P4535 [CTSC2004] Digit Search
Background
The HURRICANE team recently received a task to search text, namely to match substrings in a long text composed of digits that satisfy specified conditions. The search conditions are described by regular expressions such as ‘(0+10\*1)\*10\*’. The inductive definition of regular expressions is as follows:
1. 0, 1, …, 9, 0\*, 1\*, …, 9\* are regular expressions.
2. If A and B are regular expressions, then (A), A+B, AB, (A)\* are regular expressions.
3. Only expressions constructed in the above ways are regular expressions.
Here, A+B denotes the “or” relation, AB denotes “concatenation,” and (A)\* denotes “repeat” the content of A zero or more times. For example, the regular expression (12+3)(4+5)6\* matches strings that start with one of 124, 125, 34, 35, followed by zero or any number of 6's (for example, the string 12566). The regular expression (1+0)\* matches all strings composed of 0 and 1, or the empty string. If a regular expression cannot match the empty string, it is called nonempty. In this problem, we only consider nonempty regular expressions.

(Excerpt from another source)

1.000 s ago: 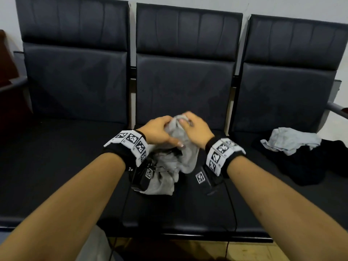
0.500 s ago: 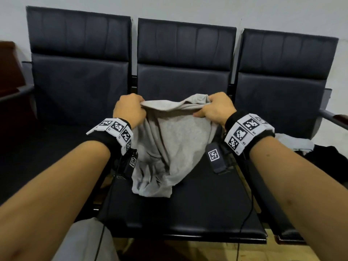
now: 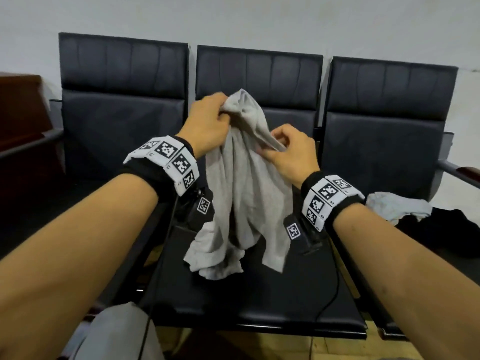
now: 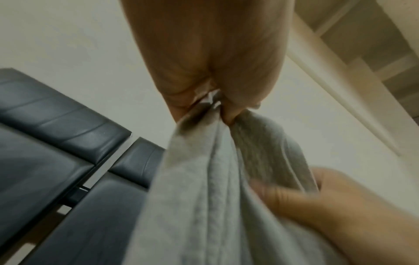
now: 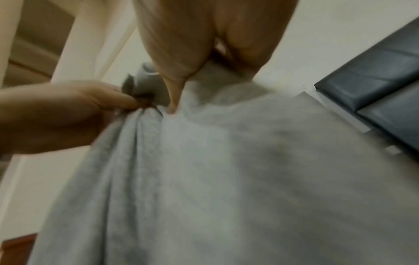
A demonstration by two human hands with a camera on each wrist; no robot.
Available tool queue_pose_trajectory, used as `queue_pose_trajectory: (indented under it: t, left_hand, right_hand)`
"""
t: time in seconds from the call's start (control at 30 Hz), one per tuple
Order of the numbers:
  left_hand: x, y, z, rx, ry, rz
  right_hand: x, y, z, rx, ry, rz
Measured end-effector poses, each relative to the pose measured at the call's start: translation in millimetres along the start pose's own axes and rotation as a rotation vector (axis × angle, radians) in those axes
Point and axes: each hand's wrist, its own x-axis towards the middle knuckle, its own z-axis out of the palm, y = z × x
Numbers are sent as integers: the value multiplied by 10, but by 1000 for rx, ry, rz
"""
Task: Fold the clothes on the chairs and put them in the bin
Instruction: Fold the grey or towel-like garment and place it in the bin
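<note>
1. left hand (image 3: 207, 123) raised in front of the middle chair (image 3: 259, 294), grip tight on the bunched top edge of the grey garment (image 3: 244, 193).
2. from the left wrist view, cloth squeezed between thumb and curled fingers (image 4: 181, 86), folds fanning out below.
3. right hand (image 3: 291, 154) lower and just to the right, grip narrow, pinching a fold of the same grey garment between thumb and fingertips.
4. in the right wrist view, fabric gathered under the right hand, view blurred; exact finger placement hard to tell there.
5. grey garment hanging in long vertical folds between the two forearms, lower ends crumpled and reaching down to the middle chair seat; contact with the seat not certain.
6. marker-printed wristbands (image 3: 168, 162) on both wrists, small black cameras beneath.
7. on the right chair (image 3: 389, 141), a pale blue garment (image 3: 397, 206) lying crumpled beside and partly over a black garment (image 3: 446, 229).
8. left chair (image 3: 122, 120) alongside, same dark padded kind, all three against a pale wall (image 3: 259, 19).
9. dark wooden furniture (image 3: 20, 105) at the far left edge.
</note>
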Motion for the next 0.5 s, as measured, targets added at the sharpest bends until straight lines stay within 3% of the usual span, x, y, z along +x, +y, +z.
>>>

If, at some position in the given text, there exists a substring ending at that position that can be matched by the given nonempty regular expression, then that position is called matchable. The task given to the HURRICANE team is to find all matchable positions. Can you help them complete this task?
Description
Your program needs to produce output according to the given input:
- The input consists of a regular expression defined as above and a long piece of text.
- Based on the input regular expression and text, you need to find all matchable positions in the text.
- Your output should include all matchable positions.
Input Format
The input file regular.in contains a regular expression on the first line and the text to be processed on the second line:
- The first line contains two parts separated by a space:
- A nonnegative integer n ($1 \le n \le 10$), indicating that the set of digits we consider (i.e., digits appearing in the regular expression and the text) is $0, 1, \ldots, n-1$.
- Next is a regular expression, composed of the 4 symbols from {‘(‘, ’)’, ’+’, ’*’} and the digits from $\{0, \ldots, n-1\}$, with length not exceeding 500 characters.
- The second line is a string composed of digits from 0 to $n-1$, which is the text to be processed. The length of this text does not exceed 10,000,000 characters.
Output Format
The output file contains only one line, consisting of integers separated by spaces, output in ascending order, representing every matchable position in the text to be processed.
Explanation/Hint
Explanation: For the sample input, the text to be processed is ’312331’, and only the 5th character position (the underlined one) is matchable. Here, ’33’ in the regular expression ’12333+33’ can match it.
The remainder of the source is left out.